Here is the seat frame. It is about as low tech as you can get. There aren't even any seat sliders for adjustment. Adjusting the seat will be done by removing four bolts (two each side) and sliding the seat to a new location and then just sticking the bolts back in. I don't figure this will be a problem since the chances of someone besides myself or my wife driving this are prety remote.
Here you can see the "High Tech" seat slider system.
The seat is the center seat from a '91 Chrysler mini van and is a perfect fit for this size car. Don't let the blue color throw you, it will be recolored black later.
With the seat installed there are about 4" between the seat back and the package tray so the seat can only move to the rear that much. If someday someone tall owns this car then all they'll have to do is remove the package tray in order to allow the seat to move further to the rear.

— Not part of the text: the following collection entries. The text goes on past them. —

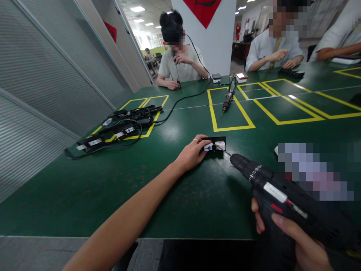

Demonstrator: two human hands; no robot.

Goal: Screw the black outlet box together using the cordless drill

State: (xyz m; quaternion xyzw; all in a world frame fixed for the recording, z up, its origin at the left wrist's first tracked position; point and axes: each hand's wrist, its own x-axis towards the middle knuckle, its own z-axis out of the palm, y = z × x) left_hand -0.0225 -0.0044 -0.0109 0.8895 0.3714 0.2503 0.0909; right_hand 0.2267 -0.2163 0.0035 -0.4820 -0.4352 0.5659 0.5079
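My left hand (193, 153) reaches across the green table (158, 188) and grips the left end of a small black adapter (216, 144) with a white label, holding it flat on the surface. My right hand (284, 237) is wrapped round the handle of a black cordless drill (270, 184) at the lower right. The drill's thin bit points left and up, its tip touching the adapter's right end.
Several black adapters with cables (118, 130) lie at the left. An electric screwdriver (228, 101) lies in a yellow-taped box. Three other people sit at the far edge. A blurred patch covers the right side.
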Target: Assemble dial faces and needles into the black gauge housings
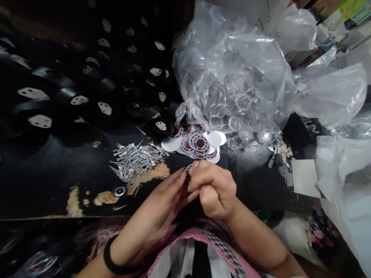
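Observation:
In front of my body, at the table's near edge, my left hand [171,193] pinches a round printed dial disc [188,168] by its edge. My right hand [214,187] is closed with curled fingers, pressed against that disc and covering most of it. Whatever sits inside those fingers is hidden. Just beyond my hands lies a loose pile of printed dial discs [199,143], some face down and showing plain silver. To their left is a heap of small grey pointers [136,159]. A small black-and-silver ring [119,191] rests nearer the table edge.
A large clear bag of transparent round covers [237,88] stands behind the discs. Many black housings with pale plates [104,108] fill the back left. On the right are a small screwdriver [271,160], a white square card [305,177] and more plastic bags [330,96].

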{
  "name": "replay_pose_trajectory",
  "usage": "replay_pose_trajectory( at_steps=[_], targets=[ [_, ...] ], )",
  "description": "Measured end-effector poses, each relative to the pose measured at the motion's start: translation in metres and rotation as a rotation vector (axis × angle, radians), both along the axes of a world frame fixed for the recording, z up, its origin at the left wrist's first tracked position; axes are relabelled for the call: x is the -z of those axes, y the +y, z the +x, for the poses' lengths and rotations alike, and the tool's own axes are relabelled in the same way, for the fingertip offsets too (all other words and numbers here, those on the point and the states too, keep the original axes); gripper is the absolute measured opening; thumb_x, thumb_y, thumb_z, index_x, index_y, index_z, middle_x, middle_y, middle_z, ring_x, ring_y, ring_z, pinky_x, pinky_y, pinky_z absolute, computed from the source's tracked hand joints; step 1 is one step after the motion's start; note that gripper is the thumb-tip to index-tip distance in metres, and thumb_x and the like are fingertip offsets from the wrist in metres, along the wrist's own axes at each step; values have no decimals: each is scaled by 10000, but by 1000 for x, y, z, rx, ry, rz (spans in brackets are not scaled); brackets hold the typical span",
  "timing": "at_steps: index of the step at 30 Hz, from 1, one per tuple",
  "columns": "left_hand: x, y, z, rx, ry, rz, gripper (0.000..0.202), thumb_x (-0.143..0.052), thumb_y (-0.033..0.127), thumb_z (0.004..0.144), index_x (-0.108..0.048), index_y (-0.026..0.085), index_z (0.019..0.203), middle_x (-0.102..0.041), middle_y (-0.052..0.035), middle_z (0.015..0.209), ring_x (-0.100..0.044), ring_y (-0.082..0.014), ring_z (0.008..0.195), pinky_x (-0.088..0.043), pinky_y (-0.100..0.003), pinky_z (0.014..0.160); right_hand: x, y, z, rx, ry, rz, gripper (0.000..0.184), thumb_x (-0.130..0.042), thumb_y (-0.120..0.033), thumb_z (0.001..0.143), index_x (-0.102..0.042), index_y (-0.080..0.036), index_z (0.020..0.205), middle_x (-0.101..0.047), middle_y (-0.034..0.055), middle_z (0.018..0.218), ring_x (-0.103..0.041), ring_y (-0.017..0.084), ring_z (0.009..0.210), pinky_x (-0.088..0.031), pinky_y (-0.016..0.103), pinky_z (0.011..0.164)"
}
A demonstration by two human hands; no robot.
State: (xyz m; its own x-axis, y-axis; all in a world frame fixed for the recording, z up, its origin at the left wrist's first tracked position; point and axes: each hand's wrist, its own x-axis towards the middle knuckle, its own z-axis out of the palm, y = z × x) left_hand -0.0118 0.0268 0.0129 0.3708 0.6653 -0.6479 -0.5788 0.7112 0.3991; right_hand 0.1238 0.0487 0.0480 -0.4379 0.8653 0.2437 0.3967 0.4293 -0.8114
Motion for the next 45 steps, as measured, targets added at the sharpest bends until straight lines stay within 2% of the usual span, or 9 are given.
replay_pose_trajectory(
  at_steps=[5,9,13,19,22,28,35,38,45],
  targets=[
    [0,-1,-1,-19,5,-11,196,-755,339,835,-756,211,983,-771,-67,1127,-716,-240,1045,-580,-307,874,-11,8,-1,47,372,-98,188,-427,-158,894,-584,-228,818,-605,-10,751,-548,114,618,-499,267,611],
    [-1,0,-2,-19,5,-68,245,-724,358,864,-745,161,1009,-775,-129,1111,-730,-274,1038,-548,-419,986,-22,13,54,444,609,7,197,-432,-202,899,-623,-245,877,-473,-44,611,-446,119,535,-456,295,607],
    [0,1,-2,-27,-6,-97,258,-689,365,891,-750,149,1016,-753,-147,1181,-700,-296,1119,-539,-423,1016,5,21,121,818,412,87,141,-440,-217,833,-576,-229,866,-401,-68,568,-398,123,504,-443,306,603],
    [-4,0,-4,-90,102,-35,285,-714,395,860,-764,162,1018,-746,-124,1210,-648,-320,1203,-559,-411,1004,8,11,146,926,115,147,162,-492,-202,834,-654,-206,830,-592,6,719,-580,197,737,-476,399,795],
    [-12,1,-3,-136,199,118,296,-730,407,842,-764,195,1046,-736,-102,1235,-621,-329,1233,-577,-408,976,-17,2,110,793,-199,321,184,-528,-154,869,-697,-226,886,-666,39,930,-589,226,979,-417,413,950],
    [-12,2,-4,-135,300,138,277,-807,403,764,-778,276,1009,-700,-49,1316,-573,-336,1298,-611,-341,885,-24,5,24,70,-456,105,121,-558,-222,953,-664,-171,981,-707,57,922,-602,210,877,-398,357,785],
    [-3,-1,-7,-122,263,66,294,-831,389,735,-781,313,1014,-737,-19,1236,-630,-318,1226,-616,-312,843,-6,12,5,45,-641,280,198,-457,-176,946,-618,-167,832,-665,70,819,-548,215,815,-364,362,764],
    [-5,-2,-4,-163,226,22,245,-828,441,720,-795,291,911,-778,-36,1091,-682,-327,1133,-632,-314,780,-14,10,0,97,-600,141,163,-480,-170,928,-623,-159,851,-669,58,821,-566,199,805,-389,342,766],
    [0,-3,-8,-116,362,223,363,-768,419,809,-740,327,1158,-662,1,1373,-526,-266,1349,-526,-273,1010,-20,42,21,129,-372,-157,139,-587,-229,947,-670,-196,841,-693,-11,793,-616,132,738,-424,253,705]
  ],
)
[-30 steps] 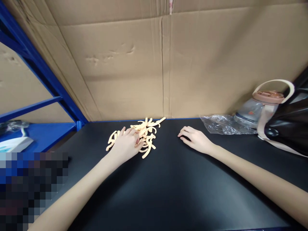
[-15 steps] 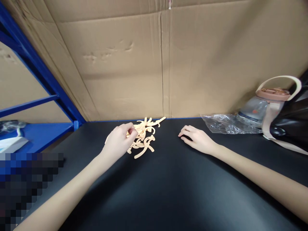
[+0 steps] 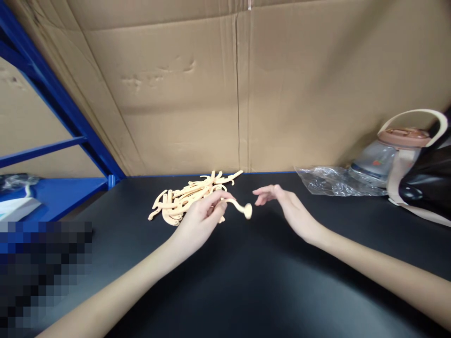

Here is the clutch and brake peddle assembly. Its a pretty compact unit and straddles the steering column. I'll find a convienent location for the matching gas peddle later. As you can see I have some patch work to do to the floor where the previous owner had cut holes for an under floor master cylinder/peddle setup. I'll also have to patch the firewall since the original hole for the steering column was cut based on a small block Chevy. I had to cut a new lower hole in order for the steering column to clear the heads on the hemi. Small price to pay for the huge amount of class a hemi brings to any ride.
Here is the final mockup of the driving position. For someone my height (5'6") this position is perfect. The column will have a 4 1/2" drop mount which I'll build later. A simple chunk of 2x4 makes an easy substitute for now. The seat frame bolts through the fiberglass floor to the frame. I don't trust fiberglass all that much so mounting the seat and seatbelts to the frame is a high priority for me.
My next project will be doing some fiberglass work. I need to make a proper shifter hump in the floor and patch the area where I had initially intended to mount the emergency brake. Because I'm now using a bench seat instead of buckets I need to move the emergency brake handle forward about 8". Then I'll remove the body again and start working on getting the under side of the body coated with roll on bed liner. Don't laugh..... that stuff is tough as nails and will last and protect better than paint.